Scientists have developed an injectable drug that blocks HIV from entering cells. They say the new drug potentially offers long-lasting protection from the infection with fewer side effects. The drug, which was tested in non-human primates, could eventually replace or supplement components of combination drug “cocktail” therapies currently used to prevent or treat the virus.
University of Utah Health scientists led the study in collaboration with researchers from the National Institute of Allergy and Infectious Diseases (NIAID), Beth Israel Deaconess Medical Center in Boston, and Navigen, Inc.
“This is an exciting new HIV therapeutic option for both prevention and treatment, with a unique mechanism of action compared to other approved drugs,” says Michael S. Kay, M.D. Ph.D., a senior author of the study and a U of U Health professor of biochemistry. “It has great potential to help patients who suffer from drug resistance as well as those who would benefit from a longer-acting, injectable anti-HIV drug cocktail.”
The study appears in Proceedings of the National Academy of Sciences (PNAS).
In 2019, about 1.7 million people worldwide were newly infected with HIV, according to the World Health Organization. More than 38 million people are currently living with the infection. Combination antiretroviral therapy (cART), the so-called “drug cocktail,” has dramatically improved survival and quality of life for such patients, but it is also costly, often has serious side effects, and requires patients to take pills daily.

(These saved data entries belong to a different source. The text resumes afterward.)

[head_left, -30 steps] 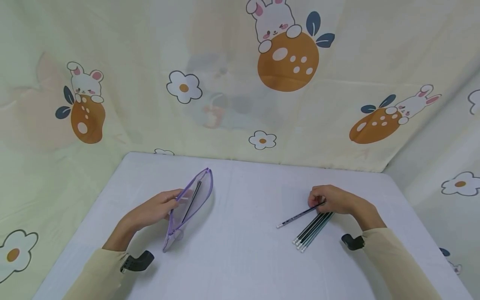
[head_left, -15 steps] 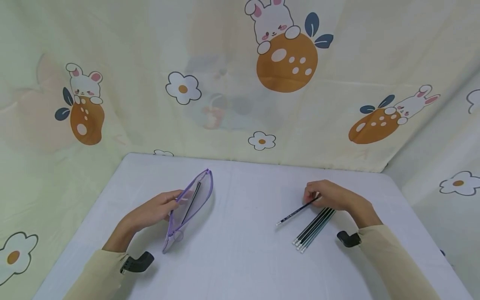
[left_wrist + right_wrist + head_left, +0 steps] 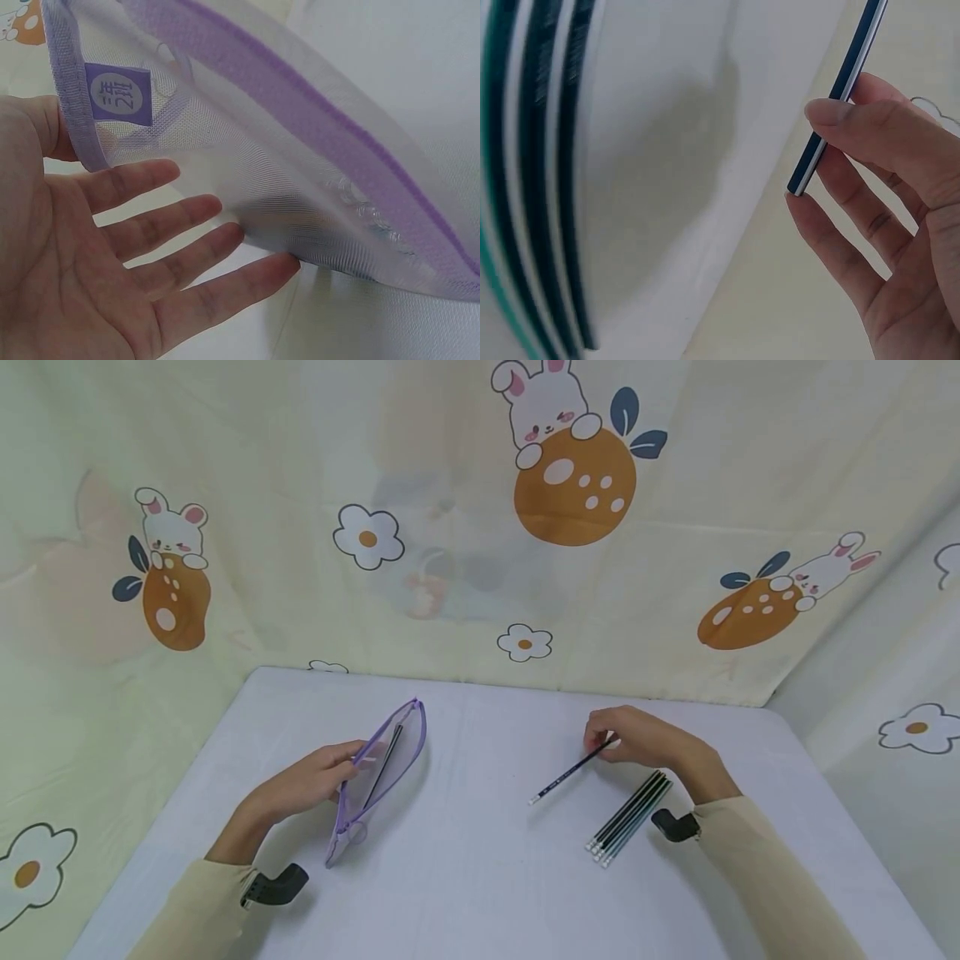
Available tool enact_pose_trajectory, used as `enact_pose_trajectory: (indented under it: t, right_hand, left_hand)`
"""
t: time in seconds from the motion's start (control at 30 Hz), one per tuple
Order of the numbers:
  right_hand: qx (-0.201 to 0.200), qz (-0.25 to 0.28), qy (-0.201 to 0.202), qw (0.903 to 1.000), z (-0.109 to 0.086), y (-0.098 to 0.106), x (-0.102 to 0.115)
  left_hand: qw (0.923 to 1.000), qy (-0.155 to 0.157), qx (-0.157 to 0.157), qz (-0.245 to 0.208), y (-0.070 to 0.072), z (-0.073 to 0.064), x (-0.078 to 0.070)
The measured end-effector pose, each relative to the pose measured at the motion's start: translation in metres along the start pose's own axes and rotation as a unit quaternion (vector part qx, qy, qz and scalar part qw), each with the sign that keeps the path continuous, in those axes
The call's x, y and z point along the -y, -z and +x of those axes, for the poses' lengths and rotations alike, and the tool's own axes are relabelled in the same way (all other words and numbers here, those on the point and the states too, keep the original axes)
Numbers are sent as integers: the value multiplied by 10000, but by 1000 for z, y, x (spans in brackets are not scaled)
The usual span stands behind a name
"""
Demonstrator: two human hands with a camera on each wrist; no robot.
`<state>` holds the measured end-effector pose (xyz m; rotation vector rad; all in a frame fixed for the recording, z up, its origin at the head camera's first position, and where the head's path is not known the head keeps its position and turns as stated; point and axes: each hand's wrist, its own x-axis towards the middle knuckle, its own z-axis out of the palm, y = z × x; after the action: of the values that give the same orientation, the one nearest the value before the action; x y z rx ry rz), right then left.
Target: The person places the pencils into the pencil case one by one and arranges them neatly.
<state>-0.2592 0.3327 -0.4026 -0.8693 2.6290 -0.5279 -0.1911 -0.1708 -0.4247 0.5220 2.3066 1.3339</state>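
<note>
My left hand (image 3: 303,783) holds a see-through mesh pouch with purple edging (image 3: 422,727) by its near side, at the left of the table. The pouch's mouth gapes, and a dark pencil (image 3: 385,764) lies slanted inside. In the left wrist view, the thumb passes behind the purple edge (image 3: 69,90) while the long fingers stretch along the mesh. My right hand (image 3: 647,743) pinches a dark striped pencil (image 3: 847,67) near one end between thumb and fingers. Its white eraser end points toward the pouch. Several dark and green pencils (image 3: 628,820) lie side by side below that hand.
A white-covered table (image 3: 480,877) carries everything. Behind it hangs a cream curtain (image 3: 450,585) with rabbit and flower prints, and it also closes off the sides. A black wrist device (image 3: 277,884) sits at the left cuff, another black device (image 3: 675,826) at the right.
My right hand has lifted the pinched pencil off the others and moved left and away from me, uncovering the far ends of the pencil row. The left hand and pouch have stayed still.
</note>
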Motion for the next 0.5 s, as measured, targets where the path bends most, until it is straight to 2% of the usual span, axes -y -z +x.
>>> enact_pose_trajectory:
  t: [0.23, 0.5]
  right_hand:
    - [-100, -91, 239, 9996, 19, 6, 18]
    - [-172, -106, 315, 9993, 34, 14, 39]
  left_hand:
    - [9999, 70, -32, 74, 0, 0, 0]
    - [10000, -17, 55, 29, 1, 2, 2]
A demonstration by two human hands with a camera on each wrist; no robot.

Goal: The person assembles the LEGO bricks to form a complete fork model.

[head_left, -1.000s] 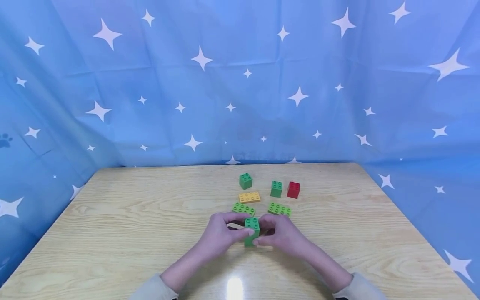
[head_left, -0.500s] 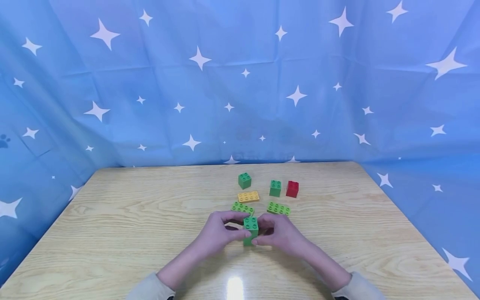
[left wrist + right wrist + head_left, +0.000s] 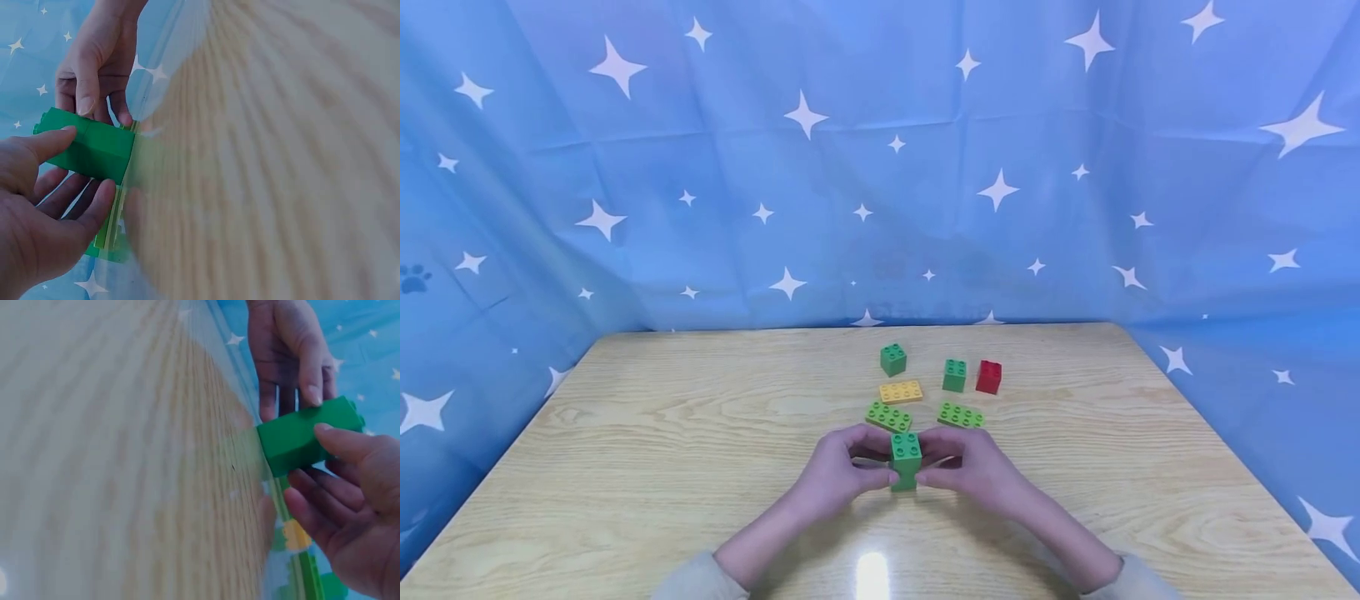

In addition, because HIV frequently mutates, drug resistance is a constant challenge, Kay says, so researchers are always seeking new drugs with novel mechanisms of action to produce more robust combination therapies.
In this new study, the researchers tested a unique drug called CPT31, based on a D-peptide that targets a critical pocket on HIV’s fusion machinery that rarely mutates. D-peptides are mirror images of naturally occurring peptides. To imagine it, think of right and left hands. The building blocks and overall structure of natural peptides are analogous to our left hand versus our right hand for D-peptides.
Because of that, CPT31 and other D-peptides are not degraded in the body. Therefore, they last much longer than natural peptides, making them especially suitable for a long-acting injectable formulation.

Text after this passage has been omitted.